> TRY IT: Beginning with the first line, please repeat the entries exactly and end on the line that contains "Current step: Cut".

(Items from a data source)
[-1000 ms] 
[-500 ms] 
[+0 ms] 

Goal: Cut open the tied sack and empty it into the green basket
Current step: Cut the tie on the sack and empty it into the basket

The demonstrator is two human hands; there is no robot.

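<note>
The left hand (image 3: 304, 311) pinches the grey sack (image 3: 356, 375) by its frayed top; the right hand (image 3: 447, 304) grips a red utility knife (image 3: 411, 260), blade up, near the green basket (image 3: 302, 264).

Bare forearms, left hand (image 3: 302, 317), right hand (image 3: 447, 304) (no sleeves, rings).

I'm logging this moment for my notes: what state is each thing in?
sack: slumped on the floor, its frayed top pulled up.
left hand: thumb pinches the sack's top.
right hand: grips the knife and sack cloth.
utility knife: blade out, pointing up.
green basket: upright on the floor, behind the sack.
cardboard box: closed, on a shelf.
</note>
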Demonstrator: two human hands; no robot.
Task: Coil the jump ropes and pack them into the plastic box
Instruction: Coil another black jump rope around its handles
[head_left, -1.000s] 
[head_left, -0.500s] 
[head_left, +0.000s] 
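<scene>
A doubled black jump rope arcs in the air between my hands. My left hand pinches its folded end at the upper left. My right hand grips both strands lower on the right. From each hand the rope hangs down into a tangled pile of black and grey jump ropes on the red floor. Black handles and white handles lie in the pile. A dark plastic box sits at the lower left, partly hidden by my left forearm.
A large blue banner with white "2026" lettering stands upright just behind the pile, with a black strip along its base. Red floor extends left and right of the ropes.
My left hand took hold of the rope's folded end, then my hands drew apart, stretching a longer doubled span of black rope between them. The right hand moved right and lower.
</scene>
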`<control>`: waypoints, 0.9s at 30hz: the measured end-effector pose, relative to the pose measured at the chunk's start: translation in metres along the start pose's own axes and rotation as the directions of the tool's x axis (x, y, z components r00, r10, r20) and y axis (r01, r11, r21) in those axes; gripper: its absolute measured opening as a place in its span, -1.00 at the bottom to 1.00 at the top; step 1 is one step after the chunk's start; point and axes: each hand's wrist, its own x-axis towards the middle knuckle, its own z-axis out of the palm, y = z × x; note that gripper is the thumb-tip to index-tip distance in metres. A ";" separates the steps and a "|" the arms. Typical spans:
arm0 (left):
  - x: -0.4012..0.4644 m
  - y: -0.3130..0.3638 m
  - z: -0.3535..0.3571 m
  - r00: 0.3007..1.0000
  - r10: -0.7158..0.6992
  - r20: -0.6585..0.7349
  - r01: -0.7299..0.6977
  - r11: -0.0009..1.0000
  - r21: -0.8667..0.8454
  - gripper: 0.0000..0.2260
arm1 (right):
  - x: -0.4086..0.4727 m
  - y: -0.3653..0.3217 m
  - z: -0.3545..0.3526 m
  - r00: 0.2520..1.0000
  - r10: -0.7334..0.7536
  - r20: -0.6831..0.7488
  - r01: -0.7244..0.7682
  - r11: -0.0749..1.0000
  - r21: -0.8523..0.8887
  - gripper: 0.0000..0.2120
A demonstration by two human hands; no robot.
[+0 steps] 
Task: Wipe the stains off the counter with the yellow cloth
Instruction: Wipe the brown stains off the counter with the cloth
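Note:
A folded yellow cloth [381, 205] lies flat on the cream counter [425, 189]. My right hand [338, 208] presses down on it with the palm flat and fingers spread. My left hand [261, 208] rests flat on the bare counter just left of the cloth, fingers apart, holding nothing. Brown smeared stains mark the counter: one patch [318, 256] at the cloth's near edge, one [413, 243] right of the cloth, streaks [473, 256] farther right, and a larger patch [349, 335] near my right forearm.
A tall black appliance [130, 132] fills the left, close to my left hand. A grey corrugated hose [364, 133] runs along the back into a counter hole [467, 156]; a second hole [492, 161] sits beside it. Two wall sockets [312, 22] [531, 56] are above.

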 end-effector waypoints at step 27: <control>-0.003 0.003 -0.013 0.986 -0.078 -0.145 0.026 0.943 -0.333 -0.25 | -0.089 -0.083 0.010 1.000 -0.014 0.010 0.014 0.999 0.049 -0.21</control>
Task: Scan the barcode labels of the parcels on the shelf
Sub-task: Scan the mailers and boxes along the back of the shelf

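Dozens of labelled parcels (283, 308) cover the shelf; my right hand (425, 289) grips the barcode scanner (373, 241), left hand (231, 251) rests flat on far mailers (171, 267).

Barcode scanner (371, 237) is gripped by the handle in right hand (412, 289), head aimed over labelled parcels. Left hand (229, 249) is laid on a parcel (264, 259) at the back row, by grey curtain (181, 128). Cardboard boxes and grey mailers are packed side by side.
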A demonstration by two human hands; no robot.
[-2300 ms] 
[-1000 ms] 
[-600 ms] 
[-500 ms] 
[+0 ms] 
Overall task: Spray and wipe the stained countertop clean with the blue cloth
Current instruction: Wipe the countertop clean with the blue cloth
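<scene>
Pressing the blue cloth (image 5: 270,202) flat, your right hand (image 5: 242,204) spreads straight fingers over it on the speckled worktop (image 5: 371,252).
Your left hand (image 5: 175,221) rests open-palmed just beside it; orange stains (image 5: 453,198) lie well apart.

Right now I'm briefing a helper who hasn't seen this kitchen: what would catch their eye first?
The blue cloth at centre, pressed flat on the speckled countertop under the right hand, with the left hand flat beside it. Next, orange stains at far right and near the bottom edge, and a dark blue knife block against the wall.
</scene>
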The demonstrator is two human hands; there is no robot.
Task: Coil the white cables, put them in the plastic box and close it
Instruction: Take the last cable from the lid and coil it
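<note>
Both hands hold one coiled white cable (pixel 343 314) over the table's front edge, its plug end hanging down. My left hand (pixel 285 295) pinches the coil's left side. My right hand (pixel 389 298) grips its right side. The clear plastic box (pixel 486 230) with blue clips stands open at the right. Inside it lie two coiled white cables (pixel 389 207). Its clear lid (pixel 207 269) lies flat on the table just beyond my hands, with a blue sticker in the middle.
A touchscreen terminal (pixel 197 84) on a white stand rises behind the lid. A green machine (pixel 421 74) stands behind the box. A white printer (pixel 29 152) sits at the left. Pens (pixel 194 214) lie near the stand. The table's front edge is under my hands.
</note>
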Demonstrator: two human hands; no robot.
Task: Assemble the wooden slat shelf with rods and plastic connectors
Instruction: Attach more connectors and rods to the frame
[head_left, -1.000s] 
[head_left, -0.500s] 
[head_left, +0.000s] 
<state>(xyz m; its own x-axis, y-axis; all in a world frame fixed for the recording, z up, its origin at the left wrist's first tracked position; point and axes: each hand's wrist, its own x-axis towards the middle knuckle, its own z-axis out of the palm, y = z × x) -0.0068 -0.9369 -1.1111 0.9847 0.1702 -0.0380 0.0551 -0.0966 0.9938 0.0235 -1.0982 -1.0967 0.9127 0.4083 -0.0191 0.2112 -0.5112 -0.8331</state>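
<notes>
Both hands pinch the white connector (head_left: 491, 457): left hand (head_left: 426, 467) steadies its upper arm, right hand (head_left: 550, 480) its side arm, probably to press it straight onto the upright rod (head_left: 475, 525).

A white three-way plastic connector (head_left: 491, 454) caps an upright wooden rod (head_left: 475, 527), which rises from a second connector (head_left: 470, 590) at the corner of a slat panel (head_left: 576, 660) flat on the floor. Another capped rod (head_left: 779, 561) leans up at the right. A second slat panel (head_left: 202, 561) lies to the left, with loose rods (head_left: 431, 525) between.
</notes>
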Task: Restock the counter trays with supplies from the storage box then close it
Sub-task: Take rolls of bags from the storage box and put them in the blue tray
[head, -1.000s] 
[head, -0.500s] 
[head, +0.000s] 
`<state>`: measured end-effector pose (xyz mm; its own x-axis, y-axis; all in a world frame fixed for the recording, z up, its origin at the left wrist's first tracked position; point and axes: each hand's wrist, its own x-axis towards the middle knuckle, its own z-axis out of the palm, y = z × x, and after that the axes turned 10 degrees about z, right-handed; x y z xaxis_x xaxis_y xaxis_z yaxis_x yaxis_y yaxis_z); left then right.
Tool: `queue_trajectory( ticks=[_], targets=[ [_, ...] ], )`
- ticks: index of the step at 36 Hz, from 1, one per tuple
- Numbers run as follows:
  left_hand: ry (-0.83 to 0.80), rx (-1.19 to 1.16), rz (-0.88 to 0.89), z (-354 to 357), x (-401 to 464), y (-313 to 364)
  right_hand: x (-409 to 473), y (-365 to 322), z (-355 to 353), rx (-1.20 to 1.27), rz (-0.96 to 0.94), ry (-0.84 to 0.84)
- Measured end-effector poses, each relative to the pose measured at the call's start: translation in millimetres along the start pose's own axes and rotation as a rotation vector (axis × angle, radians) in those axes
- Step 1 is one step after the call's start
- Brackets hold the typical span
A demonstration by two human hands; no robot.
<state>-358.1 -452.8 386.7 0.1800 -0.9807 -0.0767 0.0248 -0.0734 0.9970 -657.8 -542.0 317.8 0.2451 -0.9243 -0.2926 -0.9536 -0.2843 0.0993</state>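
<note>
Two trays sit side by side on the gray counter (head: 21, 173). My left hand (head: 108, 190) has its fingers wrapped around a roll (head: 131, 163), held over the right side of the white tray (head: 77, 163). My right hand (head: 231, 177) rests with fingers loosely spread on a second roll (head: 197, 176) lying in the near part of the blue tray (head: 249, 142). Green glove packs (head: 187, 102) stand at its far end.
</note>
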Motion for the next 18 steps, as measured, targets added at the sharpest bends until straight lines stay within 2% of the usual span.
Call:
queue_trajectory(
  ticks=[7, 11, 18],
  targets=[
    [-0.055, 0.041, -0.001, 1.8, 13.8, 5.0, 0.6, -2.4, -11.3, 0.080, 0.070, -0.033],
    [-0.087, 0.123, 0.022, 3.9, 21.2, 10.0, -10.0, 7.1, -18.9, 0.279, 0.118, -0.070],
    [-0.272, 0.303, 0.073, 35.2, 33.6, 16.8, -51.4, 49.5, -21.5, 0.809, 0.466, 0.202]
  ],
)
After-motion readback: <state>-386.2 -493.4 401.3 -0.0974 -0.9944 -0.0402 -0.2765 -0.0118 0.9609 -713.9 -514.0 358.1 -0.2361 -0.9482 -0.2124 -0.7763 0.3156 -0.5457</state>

> ANSWER FOR THIS EXERCISE:
[-1000 ms] 
[-500 ms] 
[+0 ms] 

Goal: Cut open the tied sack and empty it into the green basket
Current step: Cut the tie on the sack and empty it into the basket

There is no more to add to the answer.